There will be many similar drivers of the yuan in 2020 compared to 2019

We expect the yuan to continue to be trade-talk-driven in 2020. In our 2020 outlook report we discuss the risks and opportunities for the Chinese economy and point out that the trade war is expected to continue.

It is inevitable that the yuan exchange rate will be very volatile. News on the trade talks, including tariffs, tension related to technology companies and tension over international political issues, will impact on any future trade agreements to varying degrees.

High CNY volatility will continue even if there is a phase one deal because the market will then start to question the likelihood of phase two or three deals. The market is likely to remain sceptical on progress of the trade talks after the US Presidential election. It seems likely that trade tensions will persist even if there is a new US president, which is also uncertain.

Daily fixing will still be the determinant of the spot rate

The market generally assumes that all currencies are moved by more-or-less the same set of factors. China is an outlier.

We have to keep in mind that the yuan is not a purely market-based currency. Reform of the currency mechanism will be slow for the duration of the trade war in order to avoid unnecessary uncertainty created by any new mechanism.

We expect the daily fixing to continue to be the main guide for USD/CNY. Though we saw deviation of the spot rate from the daily fixings in August and September, the experiment was short-lived. The yuan has returned to a time when fixing is in the driving seat.

There has been considerable speculation that any trade deal between the US and China could include some form of currency manipulation clause. Exactly what this may look like is a subject for the negotiators. But there is a ready-made blue-print in the form of Chapter 33 of the US Mexico Canada (USMCA) Free Trade deal.

The main elements of such a clause concern the reporting of official interventions in FX markets, including data on FX reserves and positions in forward markets.

The parties involved meet annually to discuss the arrangement and any alleged infringements, and there is scope for parties that believe they have suffered a loss according to the behaviour of the other signatories, to seek financial redress.

Something similar was also agreed in the revamped Free Trade deal with South Korea. And it looks like it may become a “boilerplate” inclusion for any US trade deal.
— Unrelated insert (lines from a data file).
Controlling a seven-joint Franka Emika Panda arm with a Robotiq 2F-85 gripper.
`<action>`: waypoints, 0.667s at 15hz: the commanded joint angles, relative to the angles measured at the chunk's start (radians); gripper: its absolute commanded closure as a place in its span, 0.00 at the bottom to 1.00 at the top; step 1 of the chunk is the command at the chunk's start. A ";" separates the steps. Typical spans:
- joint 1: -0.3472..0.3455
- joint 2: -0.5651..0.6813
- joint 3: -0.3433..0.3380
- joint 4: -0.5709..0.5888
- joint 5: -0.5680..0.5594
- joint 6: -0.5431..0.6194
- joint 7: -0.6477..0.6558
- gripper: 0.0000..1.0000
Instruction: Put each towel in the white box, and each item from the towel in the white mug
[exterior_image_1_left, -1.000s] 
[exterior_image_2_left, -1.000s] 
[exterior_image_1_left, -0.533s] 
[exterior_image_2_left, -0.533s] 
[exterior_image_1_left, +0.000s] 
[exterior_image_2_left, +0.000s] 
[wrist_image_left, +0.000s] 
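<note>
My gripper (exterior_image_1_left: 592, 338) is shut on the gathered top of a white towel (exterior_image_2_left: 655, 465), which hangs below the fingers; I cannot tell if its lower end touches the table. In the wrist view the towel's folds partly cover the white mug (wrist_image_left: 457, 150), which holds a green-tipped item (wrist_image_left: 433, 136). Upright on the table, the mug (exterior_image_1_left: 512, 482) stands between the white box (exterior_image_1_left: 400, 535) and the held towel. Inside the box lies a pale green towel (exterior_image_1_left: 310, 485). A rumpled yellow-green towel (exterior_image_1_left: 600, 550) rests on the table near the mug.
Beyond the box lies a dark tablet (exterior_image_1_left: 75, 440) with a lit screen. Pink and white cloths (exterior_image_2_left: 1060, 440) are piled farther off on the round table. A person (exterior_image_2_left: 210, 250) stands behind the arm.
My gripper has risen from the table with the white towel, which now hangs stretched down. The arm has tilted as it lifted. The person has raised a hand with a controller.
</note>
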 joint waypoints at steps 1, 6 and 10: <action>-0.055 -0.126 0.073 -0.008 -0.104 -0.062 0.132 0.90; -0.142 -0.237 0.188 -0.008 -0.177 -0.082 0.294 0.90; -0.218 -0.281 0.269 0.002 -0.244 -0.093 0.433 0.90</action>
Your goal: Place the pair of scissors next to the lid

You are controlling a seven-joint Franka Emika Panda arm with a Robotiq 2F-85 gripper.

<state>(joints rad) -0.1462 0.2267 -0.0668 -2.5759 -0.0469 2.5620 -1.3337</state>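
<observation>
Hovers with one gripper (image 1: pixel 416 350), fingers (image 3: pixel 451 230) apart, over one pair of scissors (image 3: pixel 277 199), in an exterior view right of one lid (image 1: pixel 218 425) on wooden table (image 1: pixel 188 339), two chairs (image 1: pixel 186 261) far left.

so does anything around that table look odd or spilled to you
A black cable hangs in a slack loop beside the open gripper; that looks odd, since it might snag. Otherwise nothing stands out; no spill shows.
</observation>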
We remain doubtful that China will want to sign up to a clause like this, which may explain part of the hold up on a phase one deal. China may argue that it already fulfils these obligations by reporting to the IMF, and might refer to their IMF article IV assessment which notes that “China’s disclosure of FX intervention data meets international standards since joining IMF’s SDDS.” Signing up to a bilateral deal on the currency with the US might well be seen by China as an unacceptable loss of sovereignty.

Portfolio flows

In 2019, one of the factors that has occasionally supported the yuan has been inflows from portfolio investments.

MSCI increased the China A share inclusion factor to 20% in three steps in 2019, with increments of 5% in May, August and November. It is reported that the November increment will draw another US$35-40 billion of funds into the A-share market. FTSE also has included A-shares into its index.

In April 2019, the Bloomberg Barclays Global Aggregate Index started the inclusion of Chinese bonds. As of November data, foreign holdings of yuan bonds reached CNY2 trillion.

We should read these encouraging numbers with care. There could be outflows if there are redemptions of investments from these indices when the market is rocky, which could occur were the trade war to damage the Chinese economy further.

Monetary policy will not be relevant for yuan movements

Monetary policy seldom has a material impact on USD/CNY movements. Take 20 November as an example, where the PBoC cut both the 1-year and 5-year Medium-Lending Facility interest rates by five basis points, but the yuan strengthened during China’s trading hours from 7.0336 to 7.0309.

We have commented several times that the yuan does not move with interest rate differentials because arbitraging activities on interest rates are difficult to operate in China – since China’s capital account is only half open.

This article is part of our 2020 FX Outlook report.